Review

Resurgence not Recognition

Red Skin, White Masks: Rejecting the Colonial Politics of Recognition

A review of Glen Sean Coulthard's Red Skin, White Masks: Rejecting the Colonial Politics of Recognition

My experience with Indigenous struggle has been through solidarity and support work as a member of migrant justice, anti-capitalist, and queer movements in Toronto. So when I was asked to contribute a review of Dene scholar Glen Coulthard’s book Red Skin, White Masks: Rejecting the Colonial Politics of Recognition, I wanted to do justice to what I feel is an important contribution to the struggles for decolonization on Turtle Island and to write the review in a way that focuses on the responsibilities of non-Indigenous radicals to engage with the important contributions offered in this book. I have made an active decision to relate to Coultard’s work from my own lived experience and knowledge rather than approaching it through judgment, argument, or debate. The teachings shared with me highlight the need to move away from antagonistic means of communication towards grappling with the content of ideas and their relationship to one’s position in the world. I’ve tried as much as possible to follow this practice in this review.

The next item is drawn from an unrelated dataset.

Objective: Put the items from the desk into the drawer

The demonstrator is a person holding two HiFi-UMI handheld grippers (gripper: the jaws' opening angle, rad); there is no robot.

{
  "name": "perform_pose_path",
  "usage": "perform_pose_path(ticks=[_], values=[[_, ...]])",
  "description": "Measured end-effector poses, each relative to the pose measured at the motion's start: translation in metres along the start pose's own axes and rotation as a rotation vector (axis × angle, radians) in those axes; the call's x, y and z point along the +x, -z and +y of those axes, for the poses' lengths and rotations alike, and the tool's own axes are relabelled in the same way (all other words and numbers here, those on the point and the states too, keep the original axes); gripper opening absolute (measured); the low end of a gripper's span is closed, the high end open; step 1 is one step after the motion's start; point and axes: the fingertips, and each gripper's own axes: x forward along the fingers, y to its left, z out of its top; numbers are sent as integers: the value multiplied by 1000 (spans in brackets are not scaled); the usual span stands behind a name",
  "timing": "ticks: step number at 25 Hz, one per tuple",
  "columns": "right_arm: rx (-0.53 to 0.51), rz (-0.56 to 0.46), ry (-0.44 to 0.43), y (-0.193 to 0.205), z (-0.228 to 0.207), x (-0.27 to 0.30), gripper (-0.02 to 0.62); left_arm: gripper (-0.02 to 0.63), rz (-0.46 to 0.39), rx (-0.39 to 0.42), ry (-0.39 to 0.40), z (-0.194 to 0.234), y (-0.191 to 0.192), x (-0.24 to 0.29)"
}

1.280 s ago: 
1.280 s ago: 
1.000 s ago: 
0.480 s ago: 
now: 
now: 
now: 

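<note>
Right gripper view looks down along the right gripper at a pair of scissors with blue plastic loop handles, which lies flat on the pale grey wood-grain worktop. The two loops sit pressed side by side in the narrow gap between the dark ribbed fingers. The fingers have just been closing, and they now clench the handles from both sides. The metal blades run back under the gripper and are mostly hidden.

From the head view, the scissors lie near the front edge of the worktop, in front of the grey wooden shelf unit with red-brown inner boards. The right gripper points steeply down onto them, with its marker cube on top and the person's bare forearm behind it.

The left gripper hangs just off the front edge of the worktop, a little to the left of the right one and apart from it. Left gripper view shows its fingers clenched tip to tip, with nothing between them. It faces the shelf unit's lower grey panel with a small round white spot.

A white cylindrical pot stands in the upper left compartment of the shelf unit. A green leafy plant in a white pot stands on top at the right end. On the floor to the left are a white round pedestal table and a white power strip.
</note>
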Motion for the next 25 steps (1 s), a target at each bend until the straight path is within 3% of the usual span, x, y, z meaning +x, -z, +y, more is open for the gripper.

The release of Red Skin, White Masks comes at a critical juncture in the history of Indigenous movements against colonization on Turtle Island. In the wake of Idle No More and the intensification of land-based struggles for sovereignty by Indigenous peoples, both the settler state and settler society have been confronted with the actual and potential power of Indigenous decolonization and resurgence. Drawing on personal experience as a participant in the Dene Nation’s fight for self-determination and critical engagement with anti-imperialist, post-colonial, and anti-authoritarian theory, Coulthard undertakes the important, but difficult task of bringing Marx, Sartre, and Fanon into conversation with his Dene Elders as well as contemporary Indigenous theorists. He does this to challenge the notion that justice for Indigenous people can be found through the “recognition” and “reconciliation” offered by the Canadian state and settler society. The resulting work is an important contribution to Indigenous struggles for decolonization as it challenges readers to see both the limits of a politics of recognition and the potential of processes of Indigenous resurgence.